Ahmet Doğan İLBEY

Ahmet Doğan İLBEY

“Ferş’ten Arş’a Kadar Gök Kapılarında” Ezan Sesi

  Ezan, Allah ve Resûlüne beş vakit icabetin sesi. Günde beş vakit Allah’ın varlığını ve birliğini, ondan başka ilah olmadığını, Hz. Peygamberimizin (s.a.v.) O’nun resûlü olduğunu bildirir ve namaza dâvet eder. Millet-i beyzâ, bu mukaddes sesin dâvetiyle gaflete düşmemiş, vaktin oğlu olarak yaşamıştır.  

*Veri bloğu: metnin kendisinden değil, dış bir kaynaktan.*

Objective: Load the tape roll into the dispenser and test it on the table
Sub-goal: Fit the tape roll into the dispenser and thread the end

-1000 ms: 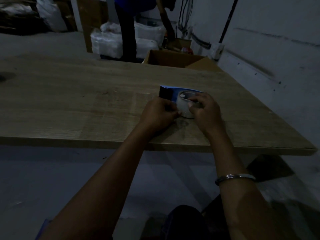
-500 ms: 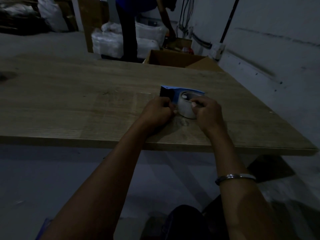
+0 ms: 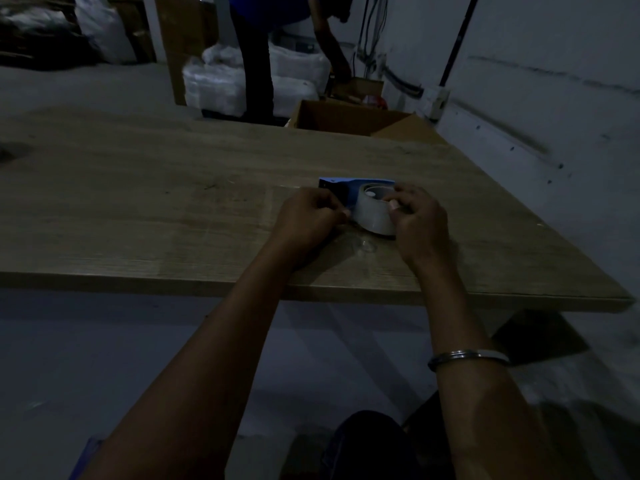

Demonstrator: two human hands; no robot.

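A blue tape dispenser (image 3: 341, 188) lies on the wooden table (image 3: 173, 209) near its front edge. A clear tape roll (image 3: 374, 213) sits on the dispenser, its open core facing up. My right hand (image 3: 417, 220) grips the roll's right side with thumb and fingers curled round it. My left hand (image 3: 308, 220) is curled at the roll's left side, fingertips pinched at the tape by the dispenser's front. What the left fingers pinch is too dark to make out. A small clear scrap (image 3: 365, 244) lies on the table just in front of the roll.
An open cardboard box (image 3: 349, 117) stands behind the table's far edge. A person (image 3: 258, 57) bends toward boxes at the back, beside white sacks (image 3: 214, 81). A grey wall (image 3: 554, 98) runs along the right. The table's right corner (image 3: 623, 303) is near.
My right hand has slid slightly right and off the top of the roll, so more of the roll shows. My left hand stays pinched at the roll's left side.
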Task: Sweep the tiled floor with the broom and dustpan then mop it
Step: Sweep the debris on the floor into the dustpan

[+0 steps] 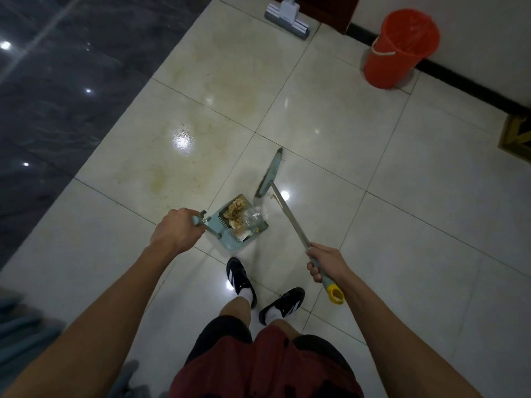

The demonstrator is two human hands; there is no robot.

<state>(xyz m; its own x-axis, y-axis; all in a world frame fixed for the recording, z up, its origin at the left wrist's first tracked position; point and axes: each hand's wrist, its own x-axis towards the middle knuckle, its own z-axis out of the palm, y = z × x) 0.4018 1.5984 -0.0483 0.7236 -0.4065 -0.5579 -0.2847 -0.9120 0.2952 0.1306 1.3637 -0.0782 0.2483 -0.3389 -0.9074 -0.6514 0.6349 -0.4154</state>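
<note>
Sweeping looked close to finished, while the mopping had not begun. The left hand had its grip wrapped round the handle of the dustpan, which rested on the tiled floor just ahead of the person's shoes. The right hand had its grip curled round the broom shaft, near the yellow end cap; the broom head stood on the floor just beyond the dustpan's mouth, nearly touching it.

Inside the dustpan lay a heap of rubbish: brownish crumpled scraps, pale paper bits and something clear and crinkled, possibly plastic, at the open edge. By my judgement little loose debris remained near the dustpan, though faint yellowish stains marked the tiles farther out, which the mop would have to deal with.

The mop lay untouched well beyond the dustpan, by the far wall. An orange bucket stood to the right of the mop, lined with a bag; whether it held anything could not be told.
</note>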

      Ezan, günde beş vakit imanımızı tazeleyen semavî bir ses. İ’lây-ı Kelimetullah’ın günde beş vakit ilânıdır. Günde beş kez kimliğimizi ve varoluş gayemizi hatırlatır. Ezan okunduğunda her şey susar.        Müslüman için hayat ezanla başlar. Ezanın sesiyle güne uyanır, bir gününü beş vakitte ezanın devranıyla tamamlar ve o günü kurtulmuş gün olarak bitirip, ertesi güne aynı iman ve kanaatle başlar. 

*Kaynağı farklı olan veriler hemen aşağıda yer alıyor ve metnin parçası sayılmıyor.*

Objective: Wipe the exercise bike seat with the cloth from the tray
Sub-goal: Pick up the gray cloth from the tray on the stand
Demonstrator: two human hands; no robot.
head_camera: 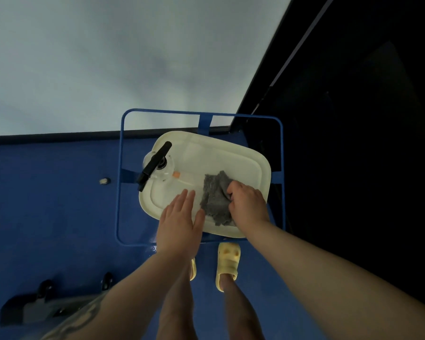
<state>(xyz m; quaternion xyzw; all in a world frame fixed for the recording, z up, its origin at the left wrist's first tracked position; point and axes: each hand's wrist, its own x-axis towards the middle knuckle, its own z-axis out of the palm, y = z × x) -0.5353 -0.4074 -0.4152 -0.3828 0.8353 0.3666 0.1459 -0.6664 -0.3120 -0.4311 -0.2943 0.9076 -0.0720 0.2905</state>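
- The left hand [179, 220] lies flat and open-fingered over the tray's near left edge, holding nothing.
- The right hand [247, 201] has its fingers curled onto the grey cloth [215, 201], which lies near the tray's near right corner.
- The cream tray [233, 155] also carries a spray bottle [157, 164] at its far left corner.
- Judged step: picking up the cloth. Next, lift it clear and find the seat, which is not in view.

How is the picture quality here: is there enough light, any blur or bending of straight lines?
Head view: dim, bluish light; right side almost black. Wide lens bows the blue frame. Tray, cloth and right hand fairly sharp; corners softer.
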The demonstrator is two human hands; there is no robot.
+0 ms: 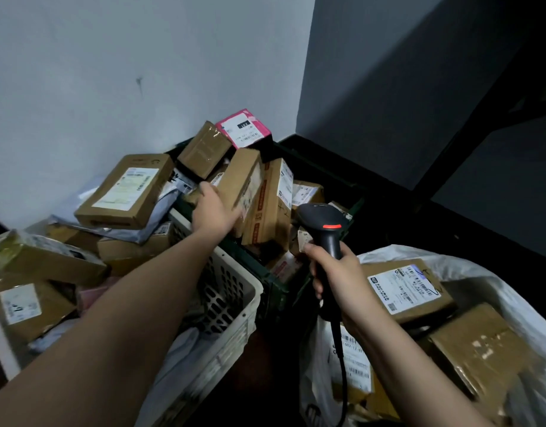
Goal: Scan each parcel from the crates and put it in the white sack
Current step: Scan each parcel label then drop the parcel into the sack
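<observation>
The left hand (211,211) grips a tall brown cardboard parcel (242,183) in the far dark green crate (321,177). The right hand (339,278) clasps a black handheld scanner (324,223) left of the white sack (512,291).

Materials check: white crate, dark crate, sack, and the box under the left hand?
White crate: looks like moulded plastic, matte, with a perforated lattice wall. Dark green crate: probably plastic too, but too dim to be sure. White sack: thin crinkled sheet, possibly woven plastic; the weave isn't visible. Box under the left hand: brown corrugated cardboard, glossy tape, paper label.
</observation>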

    Bir yerde ezan okunuyorsa orada Müslümanlar vardır. Ezan her beldenin İslâmî nişanı ve şehadetidir. Çocuklarımızda İslâmî şuur ezan sesiyle başlar. Çocuğunun kulağına ezan okuyan baba onun sabî dimağına Müslüman kimliğini üflemektedir.

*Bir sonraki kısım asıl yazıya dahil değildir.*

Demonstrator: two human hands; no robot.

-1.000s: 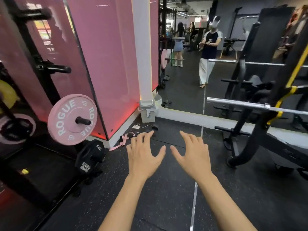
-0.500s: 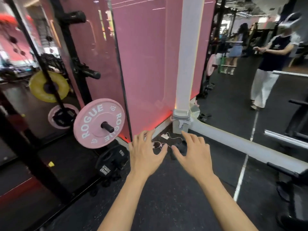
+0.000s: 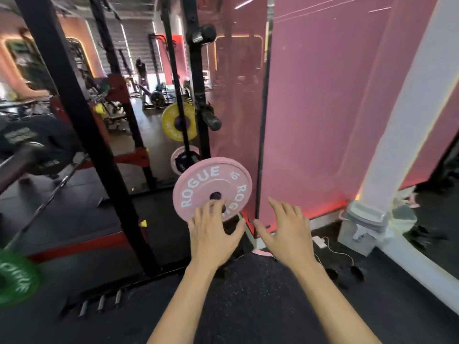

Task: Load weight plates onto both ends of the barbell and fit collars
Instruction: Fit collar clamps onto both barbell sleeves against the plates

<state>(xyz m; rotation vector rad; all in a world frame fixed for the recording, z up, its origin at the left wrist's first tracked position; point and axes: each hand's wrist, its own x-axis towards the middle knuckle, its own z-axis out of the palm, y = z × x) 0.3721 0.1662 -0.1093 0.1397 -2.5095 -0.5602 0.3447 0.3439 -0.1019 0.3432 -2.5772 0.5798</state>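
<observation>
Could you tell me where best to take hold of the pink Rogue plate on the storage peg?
Probably by the rim of the pink Rogue plate, one hand on each side, coming from the front. It hangs upright on its peg, face toward you, so it should slide straight off.

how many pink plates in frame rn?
2. One pink ROGUE plate hangs on a rack peg just ahead of the left hand; a second pink plate sits behind it, below the yellow plate, partly hidden by the upright. More may be hidden.
</observation>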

      Ezanın ulviliği âyetle tescil edilmiştir: “Ve namaza çağırdığınız (ezan okuduğunuz) zaman, onu oyun ve alay konusu edindiler. Bu, onların akıl etmeyen (aklını kullanmayan) bir kavim olmaları sebebiyledir” (Maide /58. âyet). Hadislerde de ezanın dinimizin bir şiarı olduğu belirtilir: “Namaz vakti gelince içinizden biri sizin adınıza ezan okusun, en yaşlı olanınız da imam olsun.” Bundandır ki, Efendimiz (s.a.v.) şöyle buyurur:   

      “Müezzin, ‘Allahu ekber Allahu ekber’ deyince sizden kim samimiyetle, ‘Allahu ekber, Allahu ekber’ derse, sonra müezzin: ‘Eşhedu en lâ ilâhe illâllah’ deyince, sizden kim ‘Eşhedu en lâ ilâhe illâllah’ derse; sonra müezzin: ‘Eşhedü enne Muhammeden Resûlüllah’ deyince, sizden kim ‘Eşhedü enne Muhammeden Resûlüllah’ derse; sonra müezzin: ‘Hayye ale’s-salâh’ deyince, sizden kim ‘Lâ havle velâ kuvvete illâ billâh’ derse; sonra müezzin: ‘Hayye ale’l-felâh’ deyince, sizden kim ‘Lâ havle velâ kuvvete illâ billâh’ derse; sonra müezzin: ‘Allahu ekber Allahu ekber’ deyince, sizden kim ‘Allahu ekber Allahu ekber’ derse; sonra müezzin: ‘Lailâhe illâllah’ deyince ‘Lâilahe illâllah’ derse cennete girer.”
      Ezanı ilk okuyan Hz. Bilâl’di. Efendimiz’in (s.a.v.) dâr-ı bekaya göçünden sonra ezan okumayı bırakmıştı. Mekke ve Medine’de hüzünden duramayıp, münzevi bir sahabe olarak tenhalarda yaşıyordu. Şam’a yerleştiğinde Efendimiz’i (s.a.v.) rüyâsında gördü. Bu işâret üzerine Medine’ye gelerek Hz. Resûlullahın mübarek kabrine yüzünü sürerek ağladı. Mescid-i Nebevi’nin hasırları onun gözyaşları ile ıslandı. “Hz. Peygamber'in müezzini Bilâl gelmiş” diyenler mescide gelip etrafını sardılar. Hz. Hasan ve Hüseyin onun boynuna sarılır, "Ne olur ya Bilal, Dedemiz seni de çok severdi. Onun hatırı için bir kere daha ezan oku. Onun, ‘Bilal, ezan oku da içimize bir su serp’ buyurduğu gibi ne olur gönlümüze bir kere daha inşirah sal" dediler. 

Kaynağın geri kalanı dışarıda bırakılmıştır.